_WHAT THIS TASK INVOLVES_
Write out each record again exactly as it stands.

_Source data_

----

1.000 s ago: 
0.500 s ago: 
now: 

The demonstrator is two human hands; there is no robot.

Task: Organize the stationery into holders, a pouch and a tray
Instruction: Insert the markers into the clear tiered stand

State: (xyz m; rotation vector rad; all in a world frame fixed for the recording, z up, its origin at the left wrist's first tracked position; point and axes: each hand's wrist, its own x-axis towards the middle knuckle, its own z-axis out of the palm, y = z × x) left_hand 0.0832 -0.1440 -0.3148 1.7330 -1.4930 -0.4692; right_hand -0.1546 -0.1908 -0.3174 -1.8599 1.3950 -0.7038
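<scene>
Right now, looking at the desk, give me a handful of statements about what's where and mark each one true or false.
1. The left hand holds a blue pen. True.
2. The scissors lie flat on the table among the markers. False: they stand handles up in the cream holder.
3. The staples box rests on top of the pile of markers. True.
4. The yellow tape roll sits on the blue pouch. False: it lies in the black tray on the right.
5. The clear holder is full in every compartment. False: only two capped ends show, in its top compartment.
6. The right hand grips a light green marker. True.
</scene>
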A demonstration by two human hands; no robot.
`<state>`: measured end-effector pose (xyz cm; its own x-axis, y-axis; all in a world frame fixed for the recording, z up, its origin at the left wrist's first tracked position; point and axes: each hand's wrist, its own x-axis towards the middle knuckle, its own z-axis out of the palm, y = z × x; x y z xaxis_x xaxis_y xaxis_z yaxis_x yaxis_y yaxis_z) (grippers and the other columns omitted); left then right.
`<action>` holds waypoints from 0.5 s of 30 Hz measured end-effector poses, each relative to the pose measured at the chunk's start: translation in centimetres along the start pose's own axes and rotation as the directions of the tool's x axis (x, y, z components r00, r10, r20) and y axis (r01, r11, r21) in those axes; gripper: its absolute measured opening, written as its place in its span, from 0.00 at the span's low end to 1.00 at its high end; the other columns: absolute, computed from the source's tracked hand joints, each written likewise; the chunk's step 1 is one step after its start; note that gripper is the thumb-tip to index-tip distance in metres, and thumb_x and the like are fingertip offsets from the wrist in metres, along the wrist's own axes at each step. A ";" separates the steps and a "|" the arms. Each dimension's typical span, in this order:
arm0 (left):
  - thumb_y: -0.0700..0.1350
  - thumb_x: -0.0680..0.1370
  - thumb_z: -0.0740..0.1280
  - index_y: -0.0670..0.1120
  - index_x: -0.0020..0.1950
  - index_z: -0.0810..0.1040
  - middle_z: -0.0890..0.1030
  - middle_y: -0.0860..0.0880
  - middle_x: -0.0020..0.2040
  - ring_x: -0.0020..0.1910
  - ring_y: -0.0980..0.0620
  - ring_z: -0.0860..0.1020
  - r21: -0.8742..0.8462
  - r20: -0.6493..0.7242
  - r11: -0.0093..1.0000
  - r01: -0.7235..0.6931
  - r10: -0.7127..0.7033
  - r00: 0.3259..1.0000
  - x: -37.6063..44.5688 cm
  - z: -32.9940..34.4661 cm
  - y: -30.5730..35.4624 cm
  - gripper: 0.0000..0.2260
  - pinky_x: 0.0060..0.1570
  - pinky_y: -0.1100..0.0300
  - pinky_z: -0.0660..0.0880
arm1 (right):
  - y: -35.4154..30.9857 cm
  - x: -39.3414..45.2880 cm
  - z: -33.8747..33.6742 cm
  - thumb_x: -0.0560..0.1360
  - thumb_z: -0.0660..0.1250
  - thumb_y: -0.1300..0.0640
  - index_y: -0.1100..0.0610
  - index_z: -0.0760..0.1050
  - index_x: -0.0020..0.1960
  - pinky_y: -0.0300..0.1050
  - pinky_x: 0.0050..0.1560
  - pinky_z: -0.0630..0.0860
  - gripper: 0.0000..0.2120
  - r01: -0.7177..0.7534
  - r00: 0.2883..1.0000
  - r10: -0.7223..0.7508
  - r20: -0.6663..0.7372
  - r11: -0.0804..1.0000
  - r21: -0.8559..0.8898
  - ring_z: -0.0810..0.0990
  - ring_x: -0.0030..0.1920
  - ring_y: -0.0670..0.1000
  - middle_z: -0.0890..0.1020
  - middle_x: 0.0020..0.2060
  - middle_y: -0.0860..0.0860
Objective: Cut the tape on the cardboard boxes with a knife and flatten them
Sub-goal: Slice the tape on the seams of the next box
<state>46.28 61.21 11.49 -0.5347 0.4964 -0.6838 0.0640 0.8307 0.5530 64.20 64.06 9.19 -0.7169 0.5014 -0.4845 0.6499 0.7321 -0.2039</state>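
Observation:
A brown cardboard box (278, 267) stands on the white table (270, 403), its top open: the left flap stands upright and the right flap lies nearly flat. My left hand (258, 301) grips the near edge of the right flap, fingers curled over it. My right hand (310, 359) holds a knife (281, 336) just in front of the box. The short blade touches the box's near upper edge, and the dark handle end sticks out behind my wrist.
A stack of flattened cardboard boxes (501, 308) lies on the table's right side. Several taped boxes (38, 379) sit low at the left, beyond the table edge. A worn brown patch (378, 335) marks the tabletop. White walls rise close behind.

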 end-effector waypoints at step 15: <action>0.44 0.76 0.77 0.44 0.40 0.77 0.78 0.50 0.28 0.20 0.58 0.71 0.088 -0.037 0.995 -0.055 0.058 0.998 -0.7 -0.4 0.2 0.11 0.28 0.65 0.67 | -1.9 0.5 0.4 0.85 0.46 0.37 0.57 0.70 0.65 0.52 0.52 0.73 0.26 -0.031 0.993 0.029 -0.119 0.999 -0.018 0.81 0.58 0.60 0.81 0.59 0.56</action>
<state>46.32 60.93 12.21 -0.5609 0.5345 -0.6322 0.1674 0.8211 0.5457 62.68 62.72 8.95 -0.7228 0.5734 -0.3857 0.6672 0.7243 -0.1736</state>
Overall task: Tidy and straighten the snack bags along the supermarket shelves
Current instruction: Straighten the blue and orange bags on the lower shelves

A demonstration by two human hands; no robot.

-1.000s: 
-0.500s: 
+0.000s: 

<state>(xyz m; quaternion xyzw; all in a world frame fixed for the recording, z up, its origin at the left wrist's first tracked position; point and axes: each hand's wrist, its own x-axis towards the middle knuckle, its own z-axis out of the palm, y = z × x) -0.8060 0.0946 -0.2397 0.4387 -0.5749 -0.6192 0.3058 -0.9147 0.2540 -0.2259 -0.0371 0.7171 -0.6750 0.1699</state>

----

_SOLUTION TO THE EXERCISE_
1.000 s ago: 
0.500 s ago: 
now: 

The demonstrator is two human hands; there is no robot.

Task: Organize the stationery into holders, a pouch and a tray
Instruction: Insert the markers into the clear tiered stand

State: (xyz m; rotation vector rad; all in a world frame fixed for the recording, z up, its origin at the left wrist's first tracked position; point and axes: each hand's wrist, its own x-axis towards the middle knuckle, its own z-axis out of the palm, y = z × x) left_hand 0.0832 -0.1440 -0.3148 1.7330 -1.4930 -0.4692; right_hand -0.1546 -0.1908 -0.3174 -1.8599 1.3950 -0.7038
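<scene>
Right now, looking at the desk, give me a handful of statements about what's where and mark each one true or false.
1. The left hand holds a blue pen. True.
2. The scissors lie flat on the table among the markers. False: they stand handles up in the cream holder.
3. The staples box rests on top of the pile of markers. True.
4. The yellow tape roll sits on the blue pouch. False: it lies in the black tray on the right.
5. The clear holder is full in every compartment. False: only two capped ends show, in its top compartment.
6. The right hand grips a light green marker. True.
</scene>
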A demonstration by two human hands; no robot.
`<state>`: measured end-effector pose (xyz cm; its own x-axis, y-axis; all in a world frame fixed for the recording, z up, its origin at the left wrist's first tracked position; point and axes: each hand's wrist, its own x-axis towards the middle knuckle, its own z-axis out of the palm, y = z × x; x y z xaxis_x xaxis_y xaxis_z yaxis_x yaxis_y yaxis_z) (grippers and the other columns omitted); left then right.
`<action>` holds waypoints from 0.5 s of 30 Hz measured end-effector poses, each relative to the pose measured at the chunk's start: translation in centimetres along the start pose's own axes and rotation as the directions of the tool's x axis (x, y, z components r00, r10, r20) and y axis (r01, r11, r21) in those axes; gripper: its absolute measured opening, written as its place in its span, from 0.00 at the span's low end to 1.00 at its high end; the other columns: absolute, computed from the source's tracked hand joints, each written likewise; the chunk's step 1 is one step after its start; note that gripper is the thumb-tip to index-tip distance in metres, and thumb_x and the like are fingertip offsets from the wrist in metres, along the wrist's own axes at each step. A ";" separates the steps and a "|" the arms. Each dimension's typical span, in this order:
arm0 (left):
  - thumb_y: -0.0700..0.1350
  - thumb_x: -0.0680..0.1370
  - thumb_z: -0.0740..0.1280
  - index_y: -0.0670..0.1120
  - index_x: -0.0020..0.1950
  - index_z: -0.0810..0.1040
  - middle_z: -0.0890..0.1030
  - middle_y: -0.0860..0.0880
  - middle_x: -0.0020..0.2040
  - ring_x: -0.0020..0.1910
  - ring_y: -0.0980..0.0620
  - ring_z: -0.0860..0.1020
  - r21: -0.8742..0.8462
  - r20: -0.6493..0.7242
  - r11: -0.0093..1.0000
  - r01: -0.7235..0.6931
  - r10: -0.7127..0.7033
  - r00: 0.3259..1.0000
  - x: -37.6063..44.5688 cm
  - z: -32.9940..34.4661 cm
  - y: -30.5730..35.4624 cm
  - gripper: 0.0000..0.2260
  - pinky_x: 0.0060..0.1570
  - pinky_y: -0.1100..0.0300
  - pinky_z: -0.0660..0.0880
arm1 (right):
  - y: -35.4154..30.9857 cm
  - x: -39.3414..45.2880 cm
  - z: -33.8747..33.6742 cm
  - thumb_x: -0.0560..0.1360
  - thumb_z: -0.0660..0.1250
  - thumb_y: -0.1300..0.0640
  - index_y: -0.1100..0.0610
  - index_z: -0.0760..0.1050
  - index_x: -0.0020..0.1960
  - pinky_y: -0.0300..0.1050
  - pinky_x: 0.0050..0.1560
  - pinky_z: -0.0630..0.0860
  - gripper: 0.0000..0.2120
  - r01: -0.7177..0.7534
  - r00: 0.2883..1.0000
  - r10: -0.7223..0.7508
  - r20: -0.6663..0.7372
  - r11: -0.0804..1.0000
  - r21: -0.8559..0.8898
  - ring_z: -0.0810..0.0990
  - ring_x: -0.0030..0.1920
  - ring_y: -0.0670..0.1000
  - middle_z: -0.0890..0.1020
  - middle_x: 0.0020..0.2060
  - middle_y: -0.0860..0.0860
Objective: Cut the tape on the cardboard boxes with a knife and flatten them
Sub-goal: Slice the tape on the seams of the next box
<state>46.28 61.21 11.49 -0.5347 0.4964 -0.6838 0.0640 0.8307 0.5530 64.20 64.06 9.19 -0.7169 0.5014 -0.4845 0.6499 0.7321 -0.2039</state>
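Observation:
A brown cardboard box (278, 267) stands on the white table (270, 403), its top open: the left flap stands upright and the right flap lies nearly flat. My left hand (258, 301) grips the near edge of the right flap, fingers curled over it. My right hand (310, 359) holds a knife (281, 336) just in front of the box. The short blade touches the box's near upper edge, and the dark handle end sticks out behind my wrist.
A stack of flattened cardboard boxes (501, 308) lies on the table's right side. Several taped boxes (38, 379) sit low at the left, beyond the table edge. A worn brown patch (378, 335) marks the tabletop. White walls rise close behind.
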
 end-effector waypoints at step 15: <action>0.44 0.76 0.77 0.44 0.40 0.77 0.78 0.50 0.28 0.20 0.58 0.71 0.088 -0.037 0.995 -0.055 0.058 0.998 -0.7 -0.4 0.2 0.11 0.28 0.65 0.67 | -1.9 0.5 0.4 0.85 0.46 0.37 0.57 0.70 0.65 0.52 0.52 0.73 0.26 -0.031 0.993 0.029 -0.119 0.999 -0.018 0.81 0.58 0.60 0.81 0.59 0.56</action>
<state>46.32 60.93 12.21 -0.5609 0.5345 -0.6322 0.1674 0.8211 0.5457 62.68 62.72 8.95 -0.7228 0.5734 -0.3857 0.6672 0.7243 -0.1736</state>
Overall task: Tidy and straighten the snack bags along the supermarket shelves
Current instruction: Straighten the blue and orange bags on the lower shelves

A demonstration by two human hands; no robot.

-1.000s: 
-0.500s: 
+0.000s: 

<state>(xyz m; quaternion xyzw; all in a world frame fixed for the recording, z up, its origin at the left wrist's first tracked position; point and axes: each hand's wrist, its own x-axis towards the middle knuckle, its own z-axis out of the palm, y = z × x) -0.8060 0.0946 -0.2397 0.4387 -0.5749 -0.6192 0.3058 -0.9147 0.2540 -0.2259 -0.0371 0.7171 -0.6750 0.1699</state>

There's nothing else to the answer.